И эта его улыбка, при воспоминании о которой в глазах и носу защипало от боли…
— Повезло тебе, — сказала знахарка после осмотра, накрыв меня одеялом, отойдя к печке и принявшись шуровать там. — Руки-ноги целы, ни косточки не поломано. Отлежишься — и все.
Я попыталась сесть прямее, и мне это удалось. Прислушалась к себе — вроде бы все хорошо, ничего не болит. Действительно цела. И все же что-то было не так. Что-то не в порядке. И речь вовсе не о том, что на мне не имелось ни одной нитки — под лоскутным одеялом лежало голое тело, сколько…
Голое. Ни одной нитки.
Рука зашарила по груди. Так и есть! Оберег от оборотней, который мне уже давно вручил Коршун… Он пропал!
Резко сев на постели, зашарила руками, прощупывая все складочки и заглядывая в щель между лавкой и стеной. А вдруг оберег просто закатился туда? Ведь не может такого быть, чтобы…
— Чего потеряла?
— У меня был… ну…
— Оберег твой? Держи!
Выточенный из кости, украшенный рунами кругляшок лег в ладонь. Я стиснула его в кулаке так, словно от него зависела моя жизнь. Мысли помчались, обгоняя друг друга. В голове сразу стало ясно.
— Как я сюда попала?
— Принесли тебя.
— Кто?
— Как в себя придешь, так сама увидишь. Не ушел он. Там, — бабка кивнула головой в сторону окна, — сидит. Уходил ненадолго, а потом опять воротился.
— А сюда почему не заходит? — Я даже разозлилась на упрямца. Ведь сказала оставаться в замке и сторожить Агнешку! Нет, поехал следом. Верно говорят, что все мужики одинаковые.
— А его разве затащишь внутрь?
— И как давно он меня… э-э… принес?
— Да вторые сутки отлеживаешься.
Ох ты, сколько времени!

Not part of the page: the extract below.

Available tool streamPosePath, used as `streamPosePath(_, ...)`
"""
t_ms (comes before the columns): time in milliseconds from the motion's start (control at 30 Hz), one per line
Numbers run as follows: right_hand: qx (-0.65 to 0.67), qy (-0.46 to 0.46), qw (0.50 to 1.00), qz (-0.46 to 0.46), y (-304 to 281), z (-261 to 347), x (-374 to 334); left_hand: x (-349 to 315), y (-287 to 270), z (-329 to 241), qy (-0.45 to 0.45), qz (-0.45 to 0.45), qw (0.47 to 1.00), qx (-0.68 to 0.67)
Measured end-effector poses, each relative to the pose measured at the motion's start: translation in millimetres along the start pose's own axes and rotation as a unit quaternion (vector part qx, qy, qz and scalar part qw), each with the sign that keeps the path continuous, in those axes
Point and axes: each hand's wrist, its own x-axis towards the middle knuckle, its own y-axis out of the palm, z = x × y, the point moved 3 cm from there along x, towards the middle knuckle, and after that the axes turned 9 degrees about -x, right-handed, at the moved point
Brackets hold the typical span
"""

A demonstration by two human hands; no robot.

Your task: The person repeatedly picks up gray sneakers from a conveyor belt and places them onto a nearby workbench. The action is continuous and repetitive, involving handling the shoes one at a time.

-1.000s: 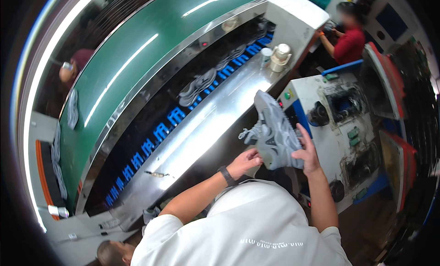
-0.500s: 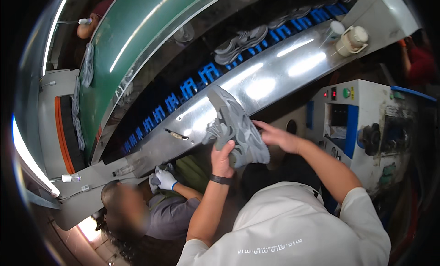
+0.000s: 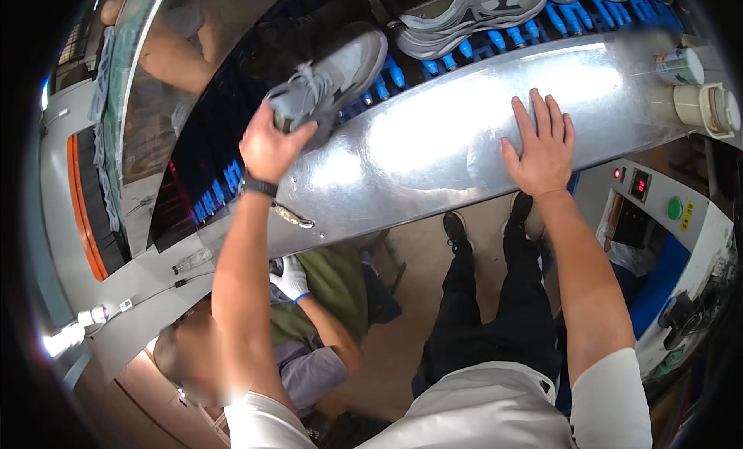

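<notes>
A grey sneaker (image 3: 340,70) with lighter laces is gripped at its heel by my left hand (image 3: 271,143). It hangs over the near edge of a dark conveyor with blue pegs (image 3: 569,17), toe pointing up and to the right. My right hand (image 3: 542,151) lies flat, fingers spread, on the shiny metal ledge (image 3: 433,136) and holds nothing. Further right on the conveyor sits another grey sneaker (image 3: 484,17), apart from the one I hold. Its far side and part of the belt are cut off by the upper rim.
A lidded cream jug (image 3: 700,109) and a white cup (image 3: 681,66) stand at the ledge's right end. Below them is a machine with a green button (image 3: 676,208). A co-worker's white-gloved hand (image 3: 291,279) is at lower left. A small tool (image 3: 292,216) lies on the ledge.
The sneaker has gone from both hands before me up and left over the conveyor, in my left hand alone. My right hand has come away from it onto the ledge. The view has shifted.
</notes>
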Motion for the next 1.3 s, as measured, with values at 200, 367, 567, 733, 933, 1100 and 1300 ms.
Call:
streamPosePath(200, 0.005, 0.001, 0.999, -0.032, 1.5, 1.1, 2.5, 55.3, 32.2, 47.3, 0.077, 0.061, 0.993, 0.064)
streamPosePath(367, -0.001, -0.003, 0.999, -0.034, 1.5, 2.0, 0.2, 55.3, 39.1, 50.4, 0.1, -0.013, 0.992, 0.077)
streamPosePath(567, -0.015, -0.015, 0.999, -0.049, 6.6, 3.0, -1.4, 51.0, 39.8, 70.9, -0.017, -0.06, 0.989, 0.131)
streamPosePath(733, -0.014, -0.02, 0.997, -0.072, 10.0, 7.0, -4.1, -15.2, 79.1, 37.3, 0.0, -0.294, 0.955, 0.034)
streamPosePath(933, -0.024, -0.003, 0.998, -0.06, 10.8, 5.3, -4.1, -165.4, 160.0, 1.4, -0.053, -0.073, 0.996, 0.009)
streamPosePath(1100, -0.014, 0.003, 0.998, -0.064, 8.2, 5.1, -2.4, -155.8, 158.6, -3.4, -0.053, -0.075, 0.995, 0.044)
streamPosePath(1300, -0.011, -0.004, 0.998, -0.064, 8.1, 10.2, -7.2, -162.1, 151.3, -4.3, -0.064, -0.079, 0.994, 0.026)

Я сама не поняла, как вскочила, спустила ногу на пол. Сгоряча скакнула вперед — и рухнула на пол, попутно здорово ударившись бедром о какую-то кадку.
— А, твою же ж!..
Знахарка кошкой прыгнула ко мне, обхватив поперек груди и пытаясь вернуть на постель. От боли ушиба (да еще и кожу рассадила о жесткий край!) я зло шипела сквозь зубы и легко позволила усадить себя обратно.